*Required work*
Looking at the listing below, work out the number of lines where the string "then" shows up, and give that number only.

*Data listing*

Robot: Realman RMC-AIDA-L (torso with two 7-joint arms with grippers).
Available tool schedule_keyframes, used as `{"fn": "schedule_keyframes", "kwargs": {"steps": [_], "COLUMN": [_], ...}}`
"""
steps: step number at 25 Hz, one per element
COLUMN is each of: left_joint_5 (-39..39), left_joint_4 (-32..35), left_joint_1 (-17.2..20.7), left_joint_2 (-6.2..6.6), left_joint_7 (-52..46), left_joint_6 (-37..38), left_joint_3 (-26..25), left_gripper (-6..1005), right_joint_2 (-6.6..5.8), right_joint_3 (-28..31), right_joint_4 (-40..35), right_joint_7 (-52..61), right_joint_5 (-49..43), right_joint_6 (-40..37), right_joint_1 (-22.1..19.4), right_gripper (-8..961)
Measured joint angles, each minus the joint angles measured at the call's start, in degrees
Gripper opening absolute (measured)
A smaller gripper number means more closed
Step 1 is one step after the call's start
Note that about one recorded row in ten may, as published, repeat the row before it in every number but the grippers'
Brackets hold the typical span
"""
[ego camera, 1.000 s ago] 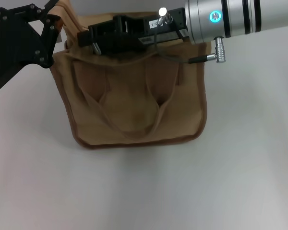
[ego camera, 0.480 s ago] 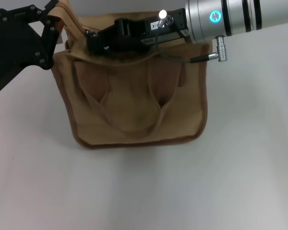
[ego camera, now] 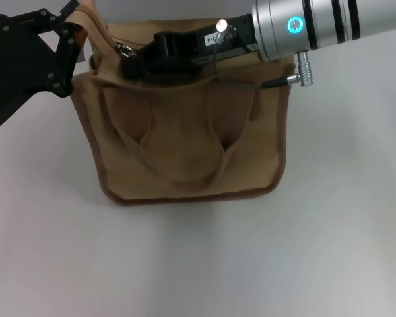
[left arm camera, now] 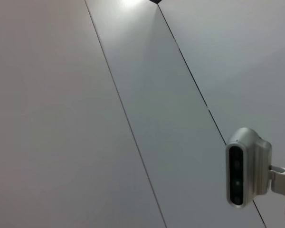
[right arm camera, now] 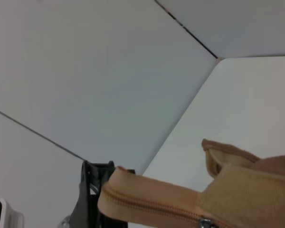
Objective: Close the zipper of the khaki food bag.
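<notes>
Both claws sit at the bag [ego camera: 185, 145] top: right claw [ego camera: 133, 64] by the pull [ego camera: 122, 48], grip unclear, left claw [ego camera: 71, 30] clamping the corner; tugging could slip

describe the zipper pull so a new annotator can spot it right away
Find the khaki food bag in the middle of the white table. Along its top panel, near the robot's left end, just ahead of the right gripper, sits the zipper pull: the only small shiny silver metal piece on tan fabric.
</notes>
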Motion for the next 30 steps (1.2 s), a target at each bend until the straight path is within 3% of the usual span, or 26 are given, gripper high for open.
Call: {"fn": "schedule_keyframes", "kwargs": {"steps": [6,16,30], "left_joint_5": [0.0,-0.34,-1.51], "left_joint_4": [0.0,0.0,-0.08], "left_joint_1": [0.36,1.24,2.17], "left_joint_2": [0.04,0.17,0.17], "left_joint_7": [0.0,0.37,-0.01], "left_joint_6": [-0.37,-1.37,-3.29], "left_joint_3": [-0.36,-0.6,-1.95], "left_gripper": [75,78,82], "right_joint_2": [0.04,0.05,0.12], "right_joint_3": [-0.09,-0.41,-1.38], "right_joint_4": [-0.7,-1.32,-5.15], "right_joint_7": [-0.46,-2.33,-5.09], "right_joint_5": [0.0,0.0,0.47], "right_joint_6": [-0.52,-0.69,-0.72], "right_joint_1": [-0.03,-0.29,-4.44], "right_gripper": [21,16,15]}}
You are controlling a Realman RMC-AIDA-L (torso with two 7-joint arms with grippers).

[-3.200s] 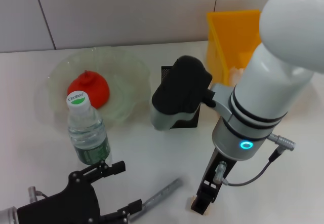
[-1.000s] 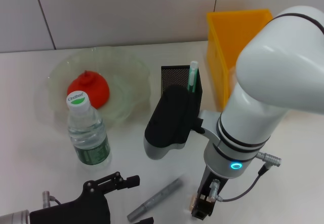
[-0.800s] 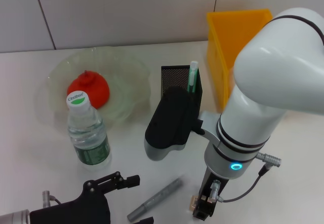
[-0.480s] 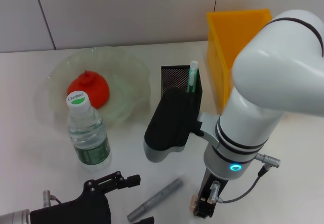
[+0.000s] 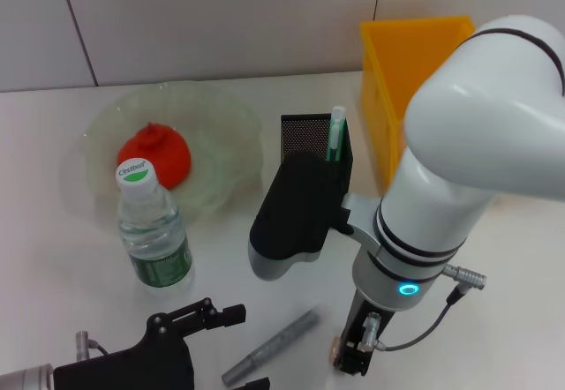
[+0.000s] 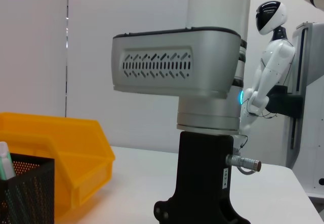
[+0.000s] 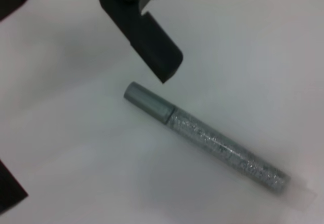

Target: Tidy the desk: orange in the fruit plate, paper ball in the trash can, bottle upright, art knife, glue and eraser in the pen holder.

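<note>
Right claw [image 5: 356, 357] low by eraser [image 5: 337, 351]; orange [image 5: 155, 154] plated

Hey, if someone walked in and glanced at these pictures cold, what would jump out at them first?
Most likely the big white right arm filling the near right of the desk, its gripper down at the front edge beside a small tan eraser. Next, the red-orange orange lying in the pale-green fruit plate at the back left, with the bottle upright just in front. A silver pen-like stick lies on the desk near the front.

Bright even overhead light, soft faint shadows, head view sharp, right wrist view blurry
</note>
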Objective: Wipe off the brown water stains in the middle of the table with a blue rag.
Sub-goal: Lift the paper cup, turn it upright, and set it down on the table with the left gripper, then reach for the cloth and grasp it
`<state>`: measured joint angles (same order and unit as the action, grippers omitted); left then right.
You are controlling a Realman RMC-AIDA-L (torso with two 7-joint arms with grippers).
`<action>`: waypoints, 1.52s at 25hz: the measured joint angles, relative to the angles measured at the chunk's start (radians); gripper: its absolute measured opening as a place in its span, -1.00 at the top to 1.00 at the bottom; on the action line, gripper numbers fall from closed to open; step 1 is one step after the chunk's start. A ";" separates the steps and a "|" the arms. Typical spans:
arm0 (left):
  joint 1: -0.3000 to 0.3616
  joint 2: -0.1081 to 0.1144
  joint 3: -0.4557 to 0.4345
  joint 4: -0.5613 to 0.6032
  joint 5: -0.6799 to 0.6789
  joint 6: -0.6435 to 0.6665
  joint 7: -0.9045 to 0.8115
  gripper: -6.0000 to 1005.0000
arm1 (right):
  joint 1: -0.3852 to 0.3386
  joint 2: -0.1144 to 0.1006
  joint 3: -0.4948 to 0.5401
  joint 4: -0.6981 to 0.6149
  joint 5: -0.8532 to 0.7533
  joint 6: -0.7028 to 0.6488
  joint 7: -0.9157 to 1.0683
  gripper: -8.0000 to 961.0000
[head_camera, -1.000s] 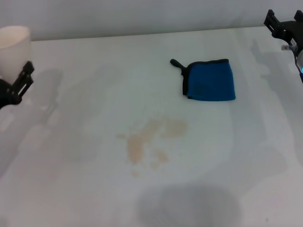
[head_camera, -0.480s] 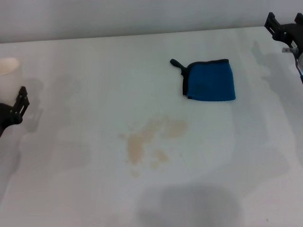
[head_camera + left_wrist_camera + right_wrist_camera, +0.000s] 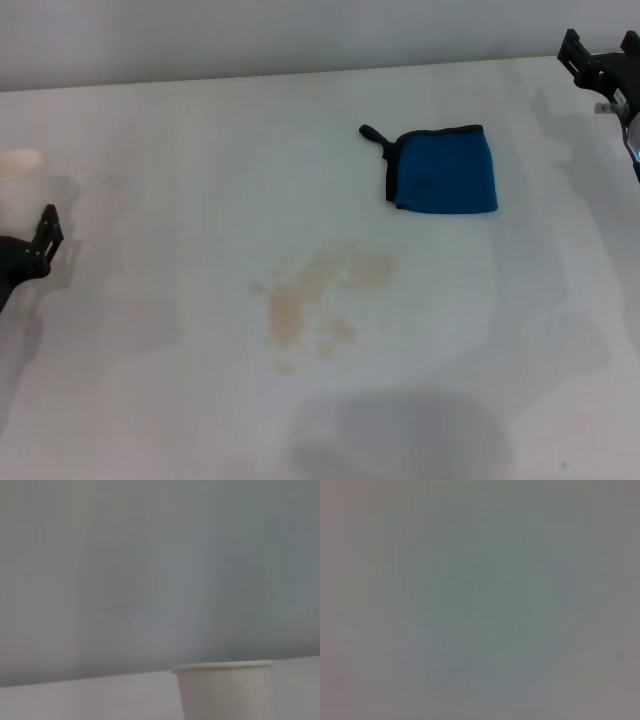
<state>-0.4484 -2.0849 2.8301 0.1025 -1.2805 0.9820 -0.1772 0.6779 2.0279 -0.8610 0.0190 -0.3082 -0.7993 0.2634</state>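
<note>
Here the left gripper (image 3: 40, 240) and right gripper (image 3: 600, 62) are cut off at the edges; their fingers cannot be made out. The soft bright blue rag (image 3: 444, 170) lies flat on the smooth white table (image 3: 180, 180), behind the pale tan blotchy stains (image 3: 318, 295). A white paper cup (image 3: 226, 690) stands far left.

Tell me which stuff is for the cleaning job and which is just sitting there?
For the job:
bright blue cloth rag with black edging
pale brown water stains
plain white smooth table

Just there:
white paper cup, at the left edge
</note>
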 joint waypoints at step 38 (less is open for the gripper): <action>0.060 -0.001 0.000 0.124 -0.059 -0.029 0.108 -0.78 | -0.008 0.000 -0.006 0.004 -0.002 0.000 0.000 -0.64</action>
<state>-0.3887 -2.0864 2.8301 0.2262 -1.3392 0.9526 -0.0692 0.6697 2.0279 -0.8672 0.0231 -0.3099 -0.7995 0.2638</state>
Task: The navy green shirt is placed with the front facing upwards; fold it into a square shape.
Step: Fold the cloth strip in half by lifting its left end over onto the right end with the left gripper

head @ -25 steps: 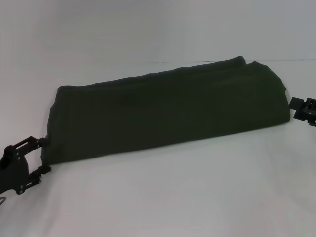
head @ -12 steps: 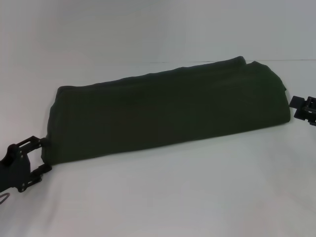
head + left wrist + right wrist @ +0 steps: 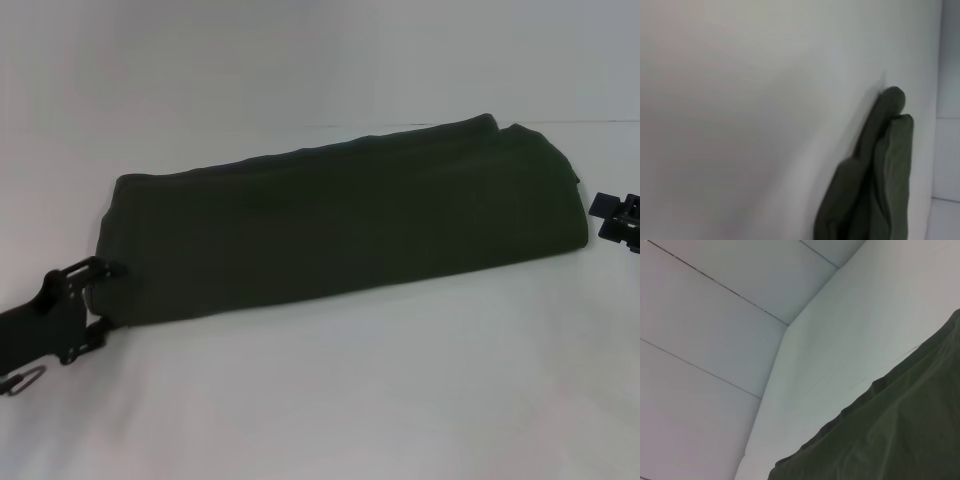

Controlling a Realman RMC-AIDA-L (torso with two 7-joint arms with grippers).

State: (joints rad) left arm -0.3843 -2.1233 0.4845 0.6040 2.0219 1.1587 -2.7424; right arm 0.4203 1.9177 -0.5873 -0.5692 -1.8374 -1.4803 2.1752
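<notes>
At eight o'clock, the left gripper [image 3: 108, 297] is reaching in low, fingers spread around the navy green shirt [image 3: 340, 225] end. At three o'clock, the right gripper [image 3: 603, 215] is sitting just beside the shirt; its opening I cannot tell.

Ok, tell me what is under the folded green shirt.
Only the white table shows around the navy green shirt. Its lower layers and anything beneath are covered. The left gripper sits at its left end, the right gripper beside its right end.

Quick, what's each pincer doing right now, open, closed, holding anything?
Left pincer: open, fingers straddling the left end of the navy green shirt, not clamped.
Right pincer: just off the shirt's right end, holding nothing; open or shut cannot be told.
</notes>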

*Reply*
2